Auf dem Friedhof sind Sandsteinmauern, Stein-haufen aus regionalen Feldsteinen, Vogelhäuser, Totholzstämme und -stapel, Feldsteinpflasterplätze mit Sandfugen und Wassermulden angelegt worden.

 

Heimische Laubbäume wie Eiche, Buche, Linde oder Obstgehölz sind auch als Totholz die wertvollsten Habitate für holzbewohnende oder holznutzende Insekten. Der Boden wurde mit Sand aufgefüllt, was als Brutbereich für im Erdboden nistende Insekten genutzt wird. Die Steinzwischenräume dienen Kleinsäugern und Eidechsen als Versteck und Jagdrevier. Für Vögel wurden bereits ca. 20 Vogelhäuser für unterschiedliche Arten an große bestehende Bäume angebracht für Rotschwänzchen, Meisen, Stare sowie Wald- und Steinkauz. Eine Wassermulde als Vogeltränke wurde im Natursteinpflaster neben dem Wasserhahn angelegt. Noch ein besonderer Bereich neben der Kapelle zeigt, dass artenfördernde Maßnahmen auch ein schöner Blickfang sind.

Obstwiese

Bepflanzung mit zwei Kirschbäumen und mit mehreren Apfelhochstämmen folgender Sorten: Biesterfelder Renette, Stahls Winterprinz, Himbeerapfel, Celler Dickstiel

 

In diesem Bereich soll langfristig eine Obstwiese entstehen. Der Anfang ist gemacht: in die bereits bestehenden Lücken in diesem Grabfeld wurden sechs Obstbäume gepflanzt. Obstwiesen sind Lebensraum für zahlreiche Tierarten. Im Frühjahr ernähren sie mit dem Nektar und dem Pollen ihrer Blüten viele Insektenarten und im Herbst erfreuen sich Vögel und Kleinsäuger ihrer Früchte . Mit zunehmendem Alter entwickeln sich die Bäume zu artenreichen Habitatbäumen, die besondere Nahrungs- und Nistmöglichkeiten für Bilche, Fledermäuse und Vögel bieten, wie z.B. Star, Gartenrotschwanz, Grünspecht, Kleiner Neuntöter, Steinkauz.

Hecke Ost

Bepflanzung mit Stechpalme, Eibe, Weißdorn, Frühe Traubenkirsche, Faulbaum, Purpurweide, Gemeine Heckenkirsche, Schwarzer Holunder, Hundsrose, Wolliger Schneeball

Wildstrauch-Hecken dienen Vögeln als Singwarte und während der Brutzeit bieten sie Schutz für die Nester, zum Beispiel für Wacholderdrossel, Amsel, Buchfink, Grünfink, Stieglitz, Heckenbraunelle, Singdrossel, Goldammer, Nachtigall, Zaunkönig, Fitis, Zilpzalp, Rotkehlchen, Gimpel, Eichelhäher, Grasmücken.

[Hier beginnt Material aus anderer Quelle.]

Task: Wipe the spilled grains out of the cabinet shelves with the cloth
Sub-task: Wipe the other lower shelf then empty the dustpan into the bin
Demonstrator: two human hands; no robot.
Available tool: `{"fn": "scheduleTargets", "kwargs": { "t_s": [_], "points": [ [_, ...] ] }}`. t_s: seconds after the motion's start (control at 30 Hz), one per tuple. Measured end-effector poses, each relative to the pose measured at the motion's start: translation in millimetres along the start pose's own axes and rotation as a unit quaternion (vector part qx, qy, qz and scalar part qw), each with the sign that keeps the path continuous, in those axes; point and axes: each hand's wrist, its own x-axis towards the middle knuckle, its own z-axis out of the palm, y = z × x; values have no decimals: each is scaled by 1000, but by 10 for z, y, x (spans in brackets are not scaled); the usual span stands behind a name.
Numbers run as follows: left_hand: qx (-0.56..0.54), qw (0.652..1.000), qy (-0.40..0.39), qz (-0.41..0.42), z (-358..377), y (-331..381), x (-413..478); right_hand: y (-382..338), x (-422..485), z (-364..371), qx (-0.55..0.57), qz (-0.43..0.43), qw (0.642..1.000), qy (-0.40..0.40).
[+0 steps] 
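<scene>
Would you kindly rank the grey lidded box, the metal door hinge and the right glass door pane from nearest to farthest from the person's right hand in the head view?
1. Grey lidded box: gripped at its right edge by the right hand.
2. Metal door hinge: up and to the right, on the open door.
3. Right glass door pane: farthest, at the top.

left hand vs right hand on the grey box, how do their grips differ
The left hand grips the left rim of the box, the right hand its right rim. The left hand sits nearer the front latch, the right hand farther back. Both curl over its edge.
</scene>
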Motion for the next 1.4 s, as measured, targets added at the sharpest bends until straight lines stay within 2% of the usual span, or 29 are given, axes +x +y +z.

Viele Insekten finden hier eine günstige Umgebung: Schmetterlinge, Heuschrecken, Spinnen, Wanzen, Blattkäfer, Rüsselkäfer, Schwebfliegen, Wildbienen, Bockkäfer und Laufkäfer. Auf die fliegenden Insekten freuen sich die Fledermäuse. Igel erfreuen sich an Laufkäfern, Schnecken, Hundert- und Tausendfüßer und Regenwürmer im Boden.